February 2, 2007
So the phone rang, and, just on a whim, I decided to answer it. Maybe I’m a little behind on the times, but I’ve discovered that when a phone is ringing the only way to make it stop is to pick it up (or flip it open if it’s one of these newfangled "cellular phones"). And surprisingly the ring often coincides with someone calling me. Crazy, isn’t it? Anyway, a woman asked me who she was calling. I explained that, since I wasn’t the one who did the dialing, I didn’t know. Then she asked me if I was a cab driver. Well, I could be, but I told her I wasn’t. She said, "Oh, yeah, you don’t sound like a cab driver." Really? What does a cab driver sound like? Just because I don’t talk like Robert DeNiro doesn’t mean I’m not a cab driver. If someone chooses cab driving as a career doesn’t make them inarticulate. I’ve known librarians who quit their jobs to go be truck drivers, and if I worked in the trucking industry I’d probably know at least one trucker who quit to go work in a library.

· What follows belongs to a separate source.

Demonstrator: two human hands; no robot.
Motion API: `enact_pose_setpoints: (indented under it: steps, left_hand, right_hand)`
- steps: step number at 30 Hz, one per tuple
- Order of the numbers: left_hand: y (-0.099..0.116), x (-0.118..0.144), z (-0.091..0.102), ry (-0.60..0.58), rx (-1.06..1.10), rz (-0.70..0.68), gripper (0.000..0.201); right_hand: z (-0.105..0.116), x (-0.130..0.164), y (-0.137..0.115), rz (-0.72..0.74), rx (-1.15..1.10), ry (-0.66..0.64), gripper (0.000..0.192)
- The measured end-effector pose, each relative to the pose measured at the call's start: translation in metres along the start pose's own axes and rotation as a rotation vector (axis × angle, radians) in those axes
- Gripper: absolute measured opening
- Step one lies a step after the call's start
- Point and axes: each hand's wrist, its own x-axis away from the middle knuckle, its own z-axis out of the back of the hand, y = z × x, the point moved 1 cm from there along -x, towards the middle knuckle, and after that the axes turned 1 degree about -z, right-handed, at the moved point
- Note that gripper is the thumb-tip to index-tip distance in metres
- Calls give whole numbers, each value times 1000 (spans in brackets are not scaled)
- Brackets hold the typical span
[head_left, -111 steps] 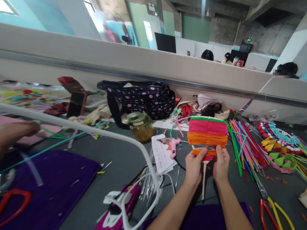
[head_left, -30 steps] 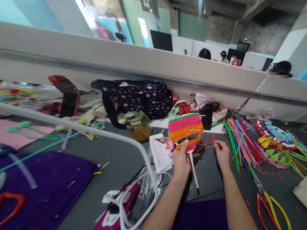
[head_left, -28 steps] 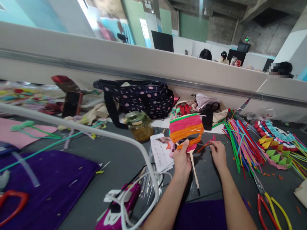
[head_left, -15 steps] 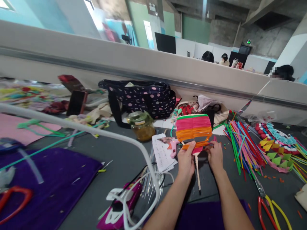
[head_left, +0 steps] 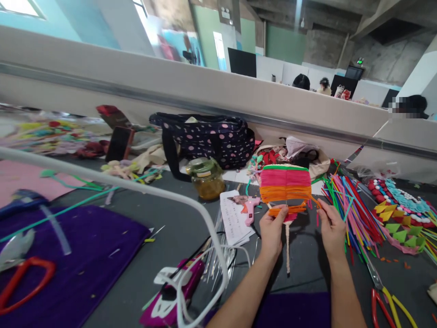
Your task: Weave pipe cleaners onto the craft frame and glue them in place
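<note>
A fan-shaped craft piece (head_left: 286, 178) stands upright before me, with green, pink and orange bands and a thin cream-wrapped handle (head_left: 287, 248). My left hand (head_left: 272, 232) is closed on its lower left part, thumb across the orange rows. To the right of the piece, my right hand (head_left: 332, 231) pinches an orange strip (head_left: 316, 203) that runs from the orange rows to its fingertips. Between the main bands and the lower orange rows a narrow gap shows. Just left of the piece lies a pink glue gun (head_left: 251, 210).
Bundled coloured pipe cleaners (head_left: 355, 207) lie at right, near scissors (head_left: 377, 282) with red and yellow handles. A glass jar (head_left: 206, 182) stands before a dark patterned bag (head_left: 211, 141). A white curved tube (head_left: 164, 193) crosses the left foreground above purple cloth (head_left: 102, 255).
My right hand has moved away from the piece to the right, drawing the orange strip out sideways. My left hand keeps its hold. The camera view has shifted slightly.
</note>
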Motion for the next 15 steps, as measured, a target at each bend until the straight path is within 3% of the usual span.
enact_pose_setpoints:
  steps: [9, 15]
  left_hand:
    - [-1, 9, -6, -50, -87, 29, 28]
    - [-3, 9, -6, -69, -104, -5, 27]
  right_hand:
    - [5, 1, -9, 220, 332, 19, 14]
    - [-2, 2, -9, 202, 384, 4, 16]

But I digress. I’ve met some pretty smart cab drivers. When I was in England I took several cab rides with a driver named Big Dave. We had to call him Big Dave because there was another driver also named Dave, but even if there weren’t two Daves we’d probably still call the first one Big Dave because he took up most of the front seat. Big Dave told a lot of funny stories. The one I remember best is about how he used to take mental patients from the hospital into town for a couple of hours of freedom each Saturday. I wasn’t a mental patient, by the way; I was a student, although the only differences are that group therapy is called "class" and the drugs aren’t nearly as good.
But I digress. It was after dark when Big Dave was driving one patient back to the hospital. They had to drive through a long stretch of empty countryside, and there was a thick mist hugging the ground. I could imagine how Big Dave felt. I got seriously creeped out just listening to him tell the story, and not because he had Pink Floyd on the radio. Big Dave always had Pink Floyd on the radio. So as they were driving through nowhere the patient in the back seat leaned up close to Dave and said, "Nice night for a murder, isn’t it?" And Dave nearly jumped out of the cab, but he kept going. As they drove up to the hospital the patient then said, "I’ve got something for you." Dave felt something narrow pressing into his back. He looked down and the patient was handing him a really generous tip. Somehow I don’t think I could handle something like that even if I did sound like a cab driver.